▸ What the task requires
Beginning with the line below that contains "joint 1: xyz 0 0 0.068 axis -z" and ending with the line that contains "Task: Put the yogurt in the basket", copy every line exactly. Copy nothing else.

▸ Data segment
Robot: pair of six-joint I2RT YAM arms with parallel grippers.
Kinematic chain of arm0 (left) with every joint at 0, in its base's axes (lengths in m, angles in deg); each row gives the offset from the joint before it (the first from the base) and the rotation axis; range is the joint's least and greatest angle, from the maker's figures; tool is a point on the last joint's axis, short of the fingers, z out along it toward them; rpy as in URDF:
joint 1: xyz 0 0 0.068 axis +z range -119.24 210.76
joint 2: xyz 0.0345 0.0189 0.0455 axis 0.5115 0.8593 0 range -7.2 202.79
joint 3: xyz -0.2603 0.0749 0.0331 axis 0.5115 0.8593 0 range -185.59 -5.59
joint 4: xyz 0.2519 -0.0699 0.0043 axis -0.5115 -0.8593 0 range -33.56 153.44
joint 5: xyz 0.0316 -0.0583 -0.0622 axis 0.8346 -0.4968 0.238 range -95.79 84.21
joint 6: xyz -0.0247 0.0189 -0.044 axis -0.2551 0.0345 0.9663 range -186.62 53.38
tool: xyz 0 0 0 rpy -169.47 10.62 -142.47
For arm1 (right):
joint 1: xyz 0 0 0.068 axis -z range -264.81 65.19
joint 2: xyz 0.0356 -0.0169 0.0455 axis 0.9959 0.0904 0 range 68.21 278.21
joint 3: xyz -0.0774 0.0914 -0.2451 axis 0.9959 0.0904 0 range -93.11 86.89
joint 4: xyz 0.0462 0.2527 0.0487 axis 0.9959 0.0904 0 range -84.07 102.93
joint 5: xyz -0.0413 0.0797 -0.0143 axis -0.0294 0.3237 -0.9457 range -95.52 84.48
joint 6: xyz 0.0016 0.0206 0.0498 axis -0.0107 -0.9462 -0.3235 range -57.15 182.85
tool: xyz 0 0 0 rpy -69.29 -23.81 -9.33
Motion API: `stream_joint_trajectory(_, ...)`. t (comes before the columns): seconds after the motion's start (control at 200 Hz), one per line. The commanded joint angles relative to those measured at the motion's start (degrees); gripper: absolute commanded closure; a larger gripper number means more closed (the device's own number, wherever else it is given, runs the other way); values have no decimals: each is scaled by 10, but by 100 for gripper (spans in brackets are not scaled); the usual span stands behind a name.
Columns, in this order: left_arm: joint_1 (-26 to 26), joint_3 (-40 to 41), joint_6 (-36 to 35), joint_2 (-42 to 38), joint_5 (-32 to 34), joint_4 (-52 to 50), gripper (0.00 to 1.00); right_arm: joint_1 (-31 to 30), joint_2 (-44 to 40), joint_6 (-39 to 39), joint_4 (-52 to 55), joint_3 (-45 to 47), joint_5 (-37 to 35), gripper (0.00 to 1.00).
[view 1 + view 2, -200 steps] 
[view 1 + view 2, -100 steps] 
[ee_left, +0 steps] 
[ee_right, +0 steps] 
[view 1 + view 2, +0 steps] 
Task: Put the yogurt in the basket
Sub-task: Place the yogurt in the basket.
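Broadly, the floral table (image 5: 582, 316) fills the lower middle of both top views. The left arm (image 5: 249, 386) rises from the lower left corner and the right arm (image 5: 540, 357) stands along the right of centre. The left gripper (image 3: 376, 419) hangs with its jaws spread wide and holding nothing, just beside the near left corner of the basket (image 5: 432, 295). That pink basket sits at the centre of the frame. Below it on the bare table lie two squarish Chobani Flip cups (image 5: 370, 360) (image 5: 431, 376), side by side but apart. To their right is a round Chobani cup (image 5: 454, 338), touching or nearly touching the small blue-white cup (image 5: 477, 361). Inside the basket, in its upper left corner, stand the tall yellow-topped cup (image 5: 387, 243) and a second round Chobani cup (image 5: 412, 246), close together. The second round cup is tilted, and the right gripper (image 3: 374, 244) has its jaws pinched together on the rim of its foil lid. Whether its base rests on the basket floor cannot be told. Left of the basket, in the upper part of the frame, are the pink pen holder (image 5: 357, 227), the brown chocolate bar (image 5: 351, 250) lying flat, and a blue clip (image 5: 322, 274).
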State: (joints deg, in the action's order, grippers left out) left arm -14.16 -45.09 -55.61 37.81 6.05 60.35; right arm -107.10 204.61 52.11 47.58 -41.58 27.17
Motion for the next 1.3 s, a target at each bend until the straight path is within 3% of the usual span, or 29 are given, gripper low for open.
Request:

▸ Task result
joint 1: xyz 0 0 0.068 axis -z range -264.81 65.19
joint 2: xyz 0.0356 -0.0169 0.0455 axis 0.9959 0.0904 0 range 68.21 278.21
joint 3: xyz -0.0774 0.0914 -0.2451 axis 0.9959 0.0904 0 range -93.11 86.89
joint 4: xyz 0.0462 0.2527 0.0487 axis 0.9959 0.0904 0 range -84.07 102.93
joint 5: xyz -0.0413 0.0797 -0.0143 axis -0.0294 0.3237 -0.9457 range -95.52 84.48
joint 6: xyz 0.0016 0.0206 0.0498 axis -0.0107 -0.9462 -0.3235 range -57.15 182.85
tool: xyz 0 0 0 rpy -69.29 -23.81 -9.33
Motion API: `stream_joint_trajectory(_, ...)`. t (comes before the columns): seconds after the motion's start (control at 200 Hz), one per line. The commanded joint angles relative to those measured at the motion's start (degrees); gripper: absolute commanded closure; a larger gripper number means more closed (the device's own number, wherever else it is given, runs the other way); values have no decimals: each is scaled by 10, but by 100 for gripper (spans in brackets are not scaled); the usual span stands behind a name.
Columns, in this order: left_arm: joint_1 (-26 to 26), joint_3 (-40 to 41), joint_6 (-36 to 35), joint_2 (-42 to 38), joint_5 (-32 to 34), joint_4 (-52 to 50), gripper (0.00 to 1.00); right_arm: joint_1 (-31 to 30), joint_2 (-44 to 40), joint_6 (-39 to 39), joint_4 (-52 to 55), joint_3 (-45 to 47), joint_5 (-37 to 35), gripper (0.00 to 1.00).
[view 1 + view 2, -200 steps] 
[view 1 + view 2, -100 steps] 
[ee_left, +0 steps] 
[ee_right, +0 steps] 
[view 1 + view 2, +0 steps] 
Task: Put the yogurt in the basket

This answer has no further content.